Our latest study reveals how colorectal cancer (CRC) tumors can directly shape the immune microenvironment by inducing a unique population of regulatory T (Treg) cells. Using a novel 3D organoid-T cell co-culture system, Sonia Aristin found that CRC tumor-derived organoids promote CD4+ T cell differentiation into a distinct, highly immunosuppressive Treg subset—without direct cell contact. These organoid-induced Tregs (TO-iTregs) have a unique transcriptional profile resembling tumor-infiltrating Tregs in CRC patients. Furthermore, high expression of TO-iTreg signature genes correlates with worse clinical outcomes in CRC. This model provides a new platform to explore immune regulation and develop strategies to disrupt tumor-induced immunosuppression.

Read the full paper here

After a decade in the Coffer Lab. senior scientist Enric Mocholi is heading back home to Valencia. Several generations of Coffers (2006-2024) joined to say goodbye. Enric has played an important role in the lab working on projects related to autophagy, metabolism and epigenetics, and co-supervising PhD students. We wish him success in setting up his own lab in Spain, and look forward to continued collaboration!

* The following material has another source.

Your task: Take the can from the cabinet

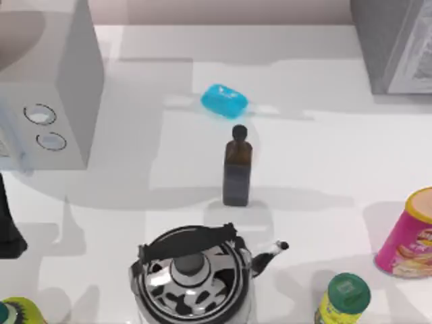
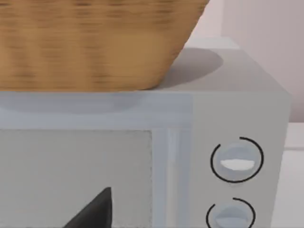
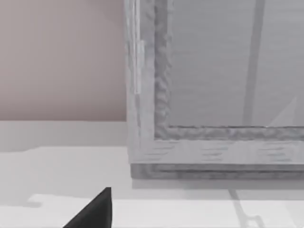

On October 17th, Alessnadro defended his PhD thesis titled: CD4+ and CD8+ behaviour in the landscape of intestinal damage: Prepare for trouble and make it double. Alessandro’s work investigated how CD4+ and CD8+ T lymphocytes behave during intestinal epithelial damage. Using co-cultures of human intestinal organoids and T cells, he examined chemotherapy's affect on intestinal cells and how this subsequently impacts T cell behaviour.  Galectin-9 (Gal-9) was identified as a mediator that, when neutralized, reduces T cell proliferation and IFNγ production. Additionally he explored the effects of IFNγ-induced intestinal damage which was found to trigger the release of the chemokine CXCL11 promoting T cell migration. Finally Alessandro investigated T cell transcriptional repogramming in response to intestinal damage. These findings provide support for pre-clinical and prospective clinical investigations aimed at manipulating Gal-9 and CXCL11 to regulate T cell responses in the intestine.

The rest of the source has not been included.